[Sca-cooks] sour beer question

Stephanie Ross hlaislinn at earthlink.net
Wed Jul 26 15:20:24 PDT 2006


Margaret wrote:
So my questions are: what does alegar actually taste like, is what I have
actually alegar, and can I use this stuff in cooking or should I just pour
it all out and recycle the bottles to some brewer of my acquaintance?

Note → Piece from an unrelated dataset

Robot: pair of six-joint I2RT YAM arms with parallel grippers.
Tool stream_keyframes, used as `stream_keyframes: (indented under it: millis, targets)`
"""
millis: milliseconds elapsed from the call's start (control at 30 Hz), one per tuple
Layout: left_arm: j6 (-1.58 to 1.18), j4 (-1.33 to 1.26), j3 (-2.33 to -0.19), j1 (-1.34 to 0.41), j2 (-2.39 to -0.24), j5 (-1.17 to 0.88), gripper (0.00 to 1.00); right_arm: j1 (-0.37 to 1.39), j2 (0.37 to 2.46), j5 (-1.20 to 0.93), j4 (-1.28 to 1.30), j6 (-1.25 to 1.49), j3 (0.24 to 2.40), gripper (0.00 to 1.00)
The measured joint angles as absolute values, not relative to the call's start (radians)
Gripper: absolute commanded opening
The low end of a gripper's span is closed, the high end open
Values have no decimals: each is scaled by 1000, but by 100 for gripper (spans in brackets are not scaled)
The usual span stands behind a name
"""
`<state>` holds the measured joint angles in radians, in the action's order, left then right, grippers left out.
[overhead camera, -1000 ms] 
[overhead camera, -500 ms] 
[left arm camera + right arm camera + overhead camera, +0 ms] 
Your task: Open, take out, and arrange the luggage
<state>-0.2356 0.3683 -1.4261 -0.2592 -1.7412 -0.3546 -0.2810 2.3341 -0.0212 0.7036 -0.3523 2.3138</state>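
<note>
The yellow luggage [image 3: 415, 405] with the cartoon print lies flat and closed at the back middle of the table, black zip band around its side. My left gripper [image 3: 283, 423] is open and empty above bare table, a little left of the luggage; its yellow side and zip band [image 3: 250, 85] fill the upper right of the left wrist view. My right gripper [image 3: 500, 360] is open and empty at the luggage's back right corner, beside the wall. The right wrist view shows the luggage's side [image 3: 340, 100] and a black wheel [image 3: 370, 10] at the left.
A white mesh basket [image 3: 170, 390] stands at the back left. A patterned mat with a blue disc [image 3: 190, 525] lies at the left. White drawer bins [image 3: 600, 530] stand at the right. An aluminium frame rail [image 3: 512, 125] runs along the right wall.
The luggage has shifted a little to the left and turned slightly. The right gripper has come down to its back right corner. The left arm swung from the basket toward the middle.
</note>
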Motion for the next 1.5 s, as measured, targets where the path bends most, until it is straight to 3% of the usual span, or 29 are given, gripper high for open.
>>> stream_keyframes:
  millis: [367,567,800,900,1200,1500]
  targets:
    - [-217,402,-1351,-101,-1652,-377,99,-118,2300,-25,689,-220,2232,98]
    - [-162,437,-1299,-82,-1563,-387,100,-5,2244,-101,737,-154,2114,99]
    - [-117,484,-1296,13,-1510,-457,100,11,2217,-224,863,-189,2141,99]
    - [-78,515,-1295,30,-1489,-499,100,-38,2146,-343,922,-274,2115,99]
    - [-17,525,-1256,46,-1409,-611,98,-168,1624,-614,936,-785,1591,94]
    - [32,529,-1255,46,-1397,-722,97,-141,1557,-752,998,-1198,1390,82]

What makes the braggot a "miserable failure"? Describing why you don't like
it might help us diagnose what its problem is. I made alegar using the
mother of vinegar found in Bragg's apple cider vinegar. The base was a
homemade stout my then boyfriend had made, very dark and malty. The alegar
tastes like malt vinegar, which is essentially what it is. If what you have
is alegar, then it should be reasonably clear, with  cloudy strands
floating in it that is the mother. It should smell like vinegar. If it
doesn't smell strongly of vinegar, has stuff floating on top or is very
cloudy, throw it out.

I made three different kinds of vinegar for a class on sauces from Le
Viandier I taught a few years back. My favorite was the cyser vinegar. I
had a couple of cups left over after wracking cyser, so i threw some of the
mother into it and let it sit. It smells wonderfully fruity and is a bit
sweet. The alegar was excellent too. The other I made was vin aigre using
the left overs from a bottle of wine from a party. A friend who is pretty
much an expert on making vinegar told me that i should not have been able
to make vinegar from the ale and wine using the cider mother. Different
bases take different mothers she said, but I had no trouble. 


~Aislinn~
Et si omnes ego non.

"The care of human life and happiness and not their destruction is the
first and only legitimate object of good government." --Thomas Jefferson to
Maryland Republicans, 1809.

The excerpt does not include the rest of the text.